## SUPPLIED DATA

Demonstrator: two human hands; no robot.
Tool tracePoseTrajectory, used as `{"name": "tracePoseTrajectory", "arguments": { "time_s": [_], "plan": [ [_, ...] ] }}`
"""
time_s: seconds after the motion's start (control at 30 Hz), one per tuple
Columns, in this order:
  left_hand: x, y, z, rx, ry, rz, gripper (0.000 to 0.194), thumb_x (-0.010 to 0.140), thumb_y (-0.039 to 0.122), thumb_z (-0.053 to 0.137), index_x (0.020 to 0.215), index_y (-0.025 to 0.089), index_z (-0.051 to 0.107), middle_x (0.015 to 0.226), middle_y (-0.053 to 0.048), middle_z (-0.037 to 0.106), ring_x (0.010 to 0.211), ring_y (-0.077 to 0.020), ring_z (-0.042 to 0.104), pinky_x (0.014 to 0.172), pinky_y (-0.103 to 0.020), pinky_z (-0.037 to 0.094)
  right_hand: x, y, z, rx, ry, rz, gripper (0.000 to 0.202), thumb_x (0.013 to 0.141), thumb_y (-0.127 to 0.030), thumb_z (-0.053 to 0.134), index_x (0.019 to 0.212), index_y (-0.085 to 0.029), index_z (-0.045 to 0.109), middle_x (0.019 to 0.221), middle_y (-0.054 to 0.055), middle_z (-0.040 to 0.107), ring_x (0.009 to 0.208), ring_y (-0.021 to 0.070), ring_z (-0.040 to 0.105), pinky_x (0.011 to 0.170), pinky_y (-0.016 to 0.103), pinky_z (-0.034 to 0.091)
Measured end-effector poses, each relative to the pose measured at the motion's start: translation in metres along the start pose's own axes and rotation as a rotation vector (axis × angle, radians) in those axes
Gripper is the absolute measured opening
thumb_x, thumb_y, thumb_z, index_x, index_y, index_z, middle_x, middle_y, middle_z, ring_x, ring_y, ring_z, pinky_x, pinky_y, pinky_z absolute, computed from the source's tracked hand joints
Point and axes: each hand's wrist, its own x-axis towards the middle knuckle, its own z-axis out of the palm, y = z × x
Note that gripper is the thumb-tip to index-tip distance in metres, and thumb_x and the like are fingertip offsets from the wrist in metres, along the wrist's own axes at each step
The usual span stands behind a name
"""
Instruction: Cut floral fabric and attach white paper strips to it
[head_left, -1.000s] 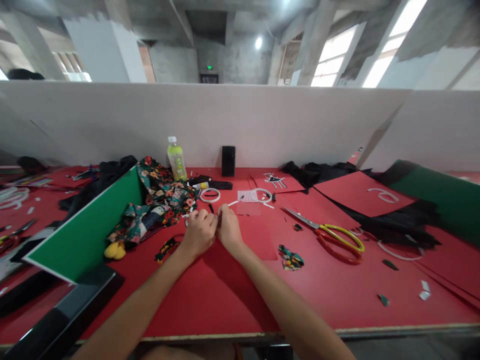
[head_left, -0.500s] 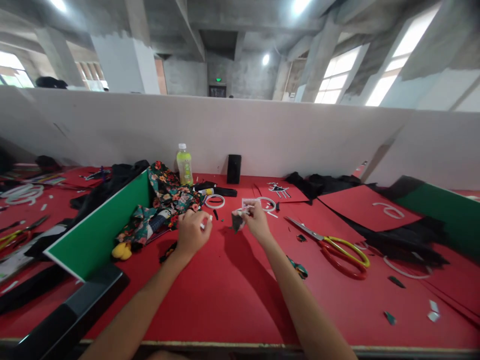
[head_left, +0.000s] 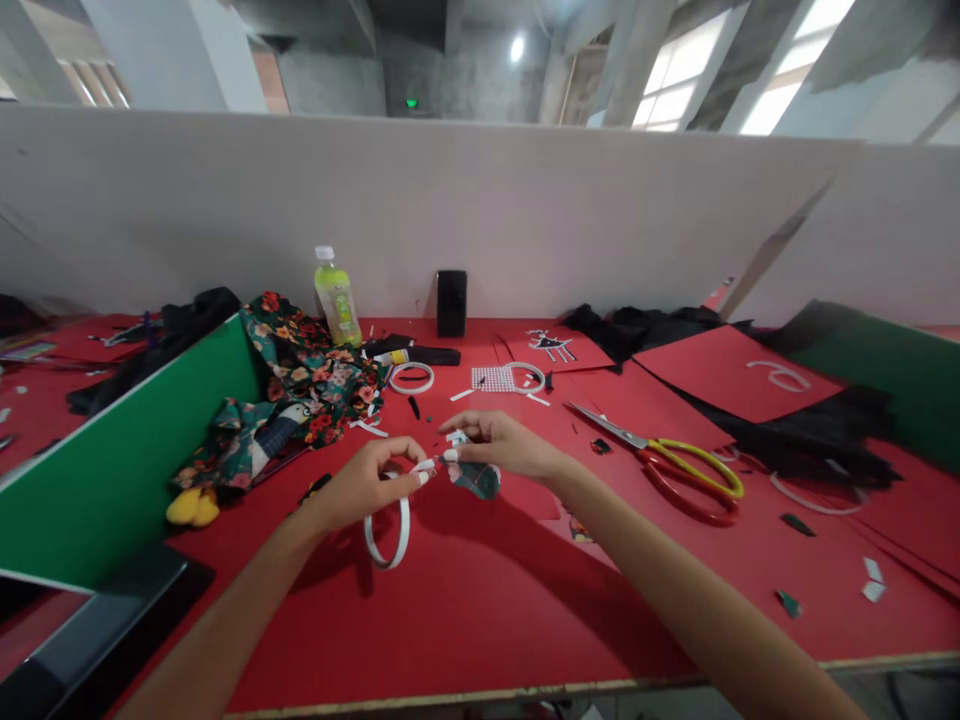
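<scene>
My left hand [head_left: 366,482] is closed, its thumb and fingers pinched on the white strip end of a roll of tape [head_left: 402,535]. The roll hangs as a ring below those fingers, over the red tabletop [head_left: 450,620]. Just right of it, my right hand [head_left: 506,443] is closed on a small piece of dark floral fabric [head_left: 478,482]. A bit of white shows at its fingertips. The two sets of fingertips are close together; whether they touch I cannot tell. Behind them lie another white tape roll [head_left: 412,390] and a sheet of small white dots [head_left: 491,379].
Large scissors [head_left: 660,457] with red and yellow handles lie open at right. Floral cloth [head_left: 330,385], a green drink bottle [head_left: 339,300] and a green board [head_left: 135,450] are at left. A black phone-like slab [head_left: 451,303] leans on the partition [head_left: 600,220].
My hands have come closer together. The tape roll now hangs in plain view under my left hand, and the fabric in my right shows its floral side. The camera has tilted down.
</scene>
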Motion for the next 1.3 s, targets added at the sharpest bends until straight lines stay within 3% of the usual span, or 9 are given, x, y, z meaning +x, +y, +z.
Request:
{"name": "tracePoseTrajectory", "arguments": {
  "time_s": [0.07,0.2,0.27,0.4,0.5,0.63,0.87,1.07,1.3],
  "plan": [
    [0.001,-0.003,0.003,-0.021,-0.024,-0.013,0.02,0.074,0.037,0.059,0.079,0.017,0.06,0.067,0.001,0.056,0.053,-0.0086,0.044,0.048,-0.02,0.035,-0.004,0.014,0.001,0.04,0.0,0.038,0.022,0.071,-0.022,0.067,0.092,-0.018,0.063,0.069,-0.001,0.068,0.064,0.0121,0.063,0.06,0.024,0.049],
    [0.005,-0.008,0.004,-0.003,-0.029,-0.004,0.021,0.075,0.038,0.058,0.08,0.017,0.06,0.071,0.0,0.056,0.062,-0.0112,0.049,0.054,-0.021,0.039,-0.016,0.029,-0.003,0.153,-0.027,0.12,0.054,0.059,-0.01,0.073,0.11,-0.021,0.057,0.081,-0.001,0.069,0.07,0.0134,0.065,0.06,0.024,0.049],
    [0.006,-0.009,0.004,0.017,-0.05,-0.011,0.021,0.074,0.037,0.059,0.081,0.017,0.061,0.068,0.001,0.055,0.062,-0.0116,0.05,0.055,-0.021,0.04,-0.021,0.031,-0.005,0.15,-0.012,0.136,0.059,0.059,-0.007,0.071,0.114,-0.021,0.054,0.079,-0.002,0.069,0.067,0.0135,0.064,0.057,0.023,0.048],
    [0.004,-0.008,0.006,0.095,-0.123,-0.035,0.03,0.075,0.034,0.059,0.099,0.018,0.063,0.068,0.001,0.059,0.061,-0.0119,0.053,0.057,-0.022,0.042,-0.024,0.036,-0.005,0.124,0.021,0.127,0.059,0.062,-0.005,0.066,0.116,-0.021,0.051,0.08,0.0,0.07,0.068,0.0147,0.064,0.058,0.024,0.048],
    [0.001,-0.004,0.007,0.163,-0.171,-0.045,0.053,0.077,0.034,0.058,0.127,0.02,0.048,0.066,0.003,0.061,0.056,-0.0109,0.053,0.055,-0.021,0.04,-0.023,0.041,-0.002,0.104,0.037,0.1,0.049,0.064,-0.005,0.064,0.11,-0.02,0.055,0.079,-0.001,0.07,0.069,0.014,0.064,0.062,0.025,0.048],
    [-0.002,-0.001,0.008,0.188,-0.181,0.002,0.048,0.08,0.033,0.056,0.125,0.021,0.046,0.066,0.004,0.06,0.057,-0.0111,0.053,0.055,-0.022,0.039,-0.022,0.039,0.001,0.188,0.078,0.082,0.031,0.067,-0.008,0.063,0.096,-0.019,0.06,0.077,-0.001,0.068,0.073,0.0143,0.065,0.068,0.028,0.05],
    [-0.002,-0.004,0.018,-0.014,0.042,0.037,0.044,0.08,0.033,0.057,0.119,0.021,0.044,0.065,0.006,0.049,0.058,-0.0094,0.048,0.056,-0.021,0.038,-0.022,0.027,0.018,0.505,0.442,0.006,0.041,0.06,-0.006,0.069,0.095,-0.022,0.054,0.076,-0.002,0.061,0.069,0.0126,0.062,0.063,0.025,0.051],
    [0.002,-0.003,0.029,-0.113,0.085,-0.059,0.048,0.072,0.037,0.066,0.112,0.018,0.048,0.07,0.005,0.049,0.056,-0.0082,0.047,0.052,-0.02,0.035,-0.024,0.025,0.038,0.696,0.485,0.034,0.048,0.054,-0.009,0.074,0.095,-0.022,0.052,0.082,-0.002,0.057,0.073,0.0109,0.058,0.064,0.023,0.049],
    [0.002,-0.002,0.031,-0.249,0.174,-0.08,0.072,0.067,0.03,0.071,0.126,0.023,0.031,0.1,-0.003,0.058,0.056,-0.0057,0.052,0.053,-0.02,0.038,-0.026,0.022,0.041,0.75,0.465,0.018,0.059,0.054,-0.002,0.072,0.106,-0.025,0.056,0.09,-0.001,0.06,0.073,0.0097,0.057,0.064,0.022,0.048]
  ]
}}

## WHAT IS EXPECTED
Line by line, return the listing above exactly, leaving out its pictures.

## COMPLETED EXERCISE
Demonstrator: two human hands; no robot.
Tool tracePoseTrajectory, used as `{"name": "tracePoseTrajectory", "arguments": { "time_s": [_], "plan": [ [_, ...] ] }}`
"""
time_s: seconds after the motion's start (control at 30 Hz), one per tuple
Columns, in this order:
  left_hand: x, y, z, rx, ry, rz, gripper (0.000 to 0.194), thumb_x (-0.010 to 0.140), thumb_y (-0.039 to 0.122), thumb_z (-0.053 to 0.137), index_x (0.020 to 0.215), index_y (-0.025 to 0.089), index_z (-0.051 to 0.107), middle_x (0.015 to 0.226), middle_y (-0.053 to 0.048), middle_z (-0.037 to 0.106), ring_x (0.010 to 0.211), ring_y (-0.077 to 0.020), ring_z (-0.042 to 0.104), pinky_x (0.014 to 0.172), pinky_y (-0.103 to 0.020), pinky_z (-0.037 to 0.094)
  right_hand: x, y, z, rx, ry, rz, gripper (0.000 to 0.202), thumb_x (0.013 to 0.141), thumb_y (-0.127 to 0.030), thumb_z (-0.053 to 0.134), index_x (0.019 to 0.212), index_y (-0.085 to 0.029), index_z (-0.045 to 0.109), middle_x (0.019 to 0.221), middle_y (-0.054 to 0.055), middle_z (-0.040 to 0.107), ring_x (0.009 to 0.208), ring_y (-0.021 to 0.070), ring_z (-0.040 to 0.105), pinky_x (0.011 to 0.170), pinky_y (-0.016 to 0.103), pinky_z (-0.034 to 0.091)
Measured end-effector poses, each relative to the pose measured at the motion's start: translation in metres along the start pose's own axes and rotation as a rotation vector (axis × angle, radians) in those axes
Gripper is the absolute measured opening
thumb_x, thumb_y, thumb_z, index_x, index_y, index_z, middle_x, middle_y, middle_z, ring_x, ring_y, ring_z, pinky_x, pinky_y, pinky_z absolute, computed from the source's tracked hand joints
Point and axes: each hand's wrist, its own x-axis towards the middle knuckle, its own z-axis out of the palm, y = z × x
Note that gripper is the thumb-tip to index-tip distance in metres, and thumb_x and the like are fingertip offsets from the wrist in metres, along the wrist's own axes at each step
The usual span stands behind a name
"""
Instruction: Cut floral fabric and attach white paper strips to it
[head_left, -1.000s] 
[head_left, -0.500s] 
[head_left, +0.000s] 
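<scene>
My left hand [head_left: 366,482] is closed, its thumb and fingers pinched on the white strip end of a roll of tape [head_left: 402,535]. The roll hangs as a ring below those fingers, over the red tabletop [head_left: 450,620]. Just right of it, my right hand [head_left: 506,443] is closed on a small piece of dark floral fabric [head_left: 478,482]. A bit of white shows at its fingertips. The two sets of fingertips are close together; whether they touch I cannot tell. Behind them lie another white tape roll [head_left: 412,390] and a sheet of small white dots [head_left: 491,379].
Large scissors [head_left: 660,457] with red and yellow handles lie open at right. Floral cloth [head_left: 330,385], a green drink bottle [head_left: 339,300] and a green board [head_left: 135,450] are at left. A black phone-like slab [head_left: 451,303] leans on the partition [head_left: 600,220].
My hands have come closer together. The tape roll now hangs in plain view under my left hand, and the fabric in my right shows its floral side. The camera has tilted down.
</scene>
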Motion for the next 1.3 s, targets added at the sharpest bends until straight lines stay within 3% of the usual span, or 9 are given, x, y, z meaning +x, +y, +z.
Request:
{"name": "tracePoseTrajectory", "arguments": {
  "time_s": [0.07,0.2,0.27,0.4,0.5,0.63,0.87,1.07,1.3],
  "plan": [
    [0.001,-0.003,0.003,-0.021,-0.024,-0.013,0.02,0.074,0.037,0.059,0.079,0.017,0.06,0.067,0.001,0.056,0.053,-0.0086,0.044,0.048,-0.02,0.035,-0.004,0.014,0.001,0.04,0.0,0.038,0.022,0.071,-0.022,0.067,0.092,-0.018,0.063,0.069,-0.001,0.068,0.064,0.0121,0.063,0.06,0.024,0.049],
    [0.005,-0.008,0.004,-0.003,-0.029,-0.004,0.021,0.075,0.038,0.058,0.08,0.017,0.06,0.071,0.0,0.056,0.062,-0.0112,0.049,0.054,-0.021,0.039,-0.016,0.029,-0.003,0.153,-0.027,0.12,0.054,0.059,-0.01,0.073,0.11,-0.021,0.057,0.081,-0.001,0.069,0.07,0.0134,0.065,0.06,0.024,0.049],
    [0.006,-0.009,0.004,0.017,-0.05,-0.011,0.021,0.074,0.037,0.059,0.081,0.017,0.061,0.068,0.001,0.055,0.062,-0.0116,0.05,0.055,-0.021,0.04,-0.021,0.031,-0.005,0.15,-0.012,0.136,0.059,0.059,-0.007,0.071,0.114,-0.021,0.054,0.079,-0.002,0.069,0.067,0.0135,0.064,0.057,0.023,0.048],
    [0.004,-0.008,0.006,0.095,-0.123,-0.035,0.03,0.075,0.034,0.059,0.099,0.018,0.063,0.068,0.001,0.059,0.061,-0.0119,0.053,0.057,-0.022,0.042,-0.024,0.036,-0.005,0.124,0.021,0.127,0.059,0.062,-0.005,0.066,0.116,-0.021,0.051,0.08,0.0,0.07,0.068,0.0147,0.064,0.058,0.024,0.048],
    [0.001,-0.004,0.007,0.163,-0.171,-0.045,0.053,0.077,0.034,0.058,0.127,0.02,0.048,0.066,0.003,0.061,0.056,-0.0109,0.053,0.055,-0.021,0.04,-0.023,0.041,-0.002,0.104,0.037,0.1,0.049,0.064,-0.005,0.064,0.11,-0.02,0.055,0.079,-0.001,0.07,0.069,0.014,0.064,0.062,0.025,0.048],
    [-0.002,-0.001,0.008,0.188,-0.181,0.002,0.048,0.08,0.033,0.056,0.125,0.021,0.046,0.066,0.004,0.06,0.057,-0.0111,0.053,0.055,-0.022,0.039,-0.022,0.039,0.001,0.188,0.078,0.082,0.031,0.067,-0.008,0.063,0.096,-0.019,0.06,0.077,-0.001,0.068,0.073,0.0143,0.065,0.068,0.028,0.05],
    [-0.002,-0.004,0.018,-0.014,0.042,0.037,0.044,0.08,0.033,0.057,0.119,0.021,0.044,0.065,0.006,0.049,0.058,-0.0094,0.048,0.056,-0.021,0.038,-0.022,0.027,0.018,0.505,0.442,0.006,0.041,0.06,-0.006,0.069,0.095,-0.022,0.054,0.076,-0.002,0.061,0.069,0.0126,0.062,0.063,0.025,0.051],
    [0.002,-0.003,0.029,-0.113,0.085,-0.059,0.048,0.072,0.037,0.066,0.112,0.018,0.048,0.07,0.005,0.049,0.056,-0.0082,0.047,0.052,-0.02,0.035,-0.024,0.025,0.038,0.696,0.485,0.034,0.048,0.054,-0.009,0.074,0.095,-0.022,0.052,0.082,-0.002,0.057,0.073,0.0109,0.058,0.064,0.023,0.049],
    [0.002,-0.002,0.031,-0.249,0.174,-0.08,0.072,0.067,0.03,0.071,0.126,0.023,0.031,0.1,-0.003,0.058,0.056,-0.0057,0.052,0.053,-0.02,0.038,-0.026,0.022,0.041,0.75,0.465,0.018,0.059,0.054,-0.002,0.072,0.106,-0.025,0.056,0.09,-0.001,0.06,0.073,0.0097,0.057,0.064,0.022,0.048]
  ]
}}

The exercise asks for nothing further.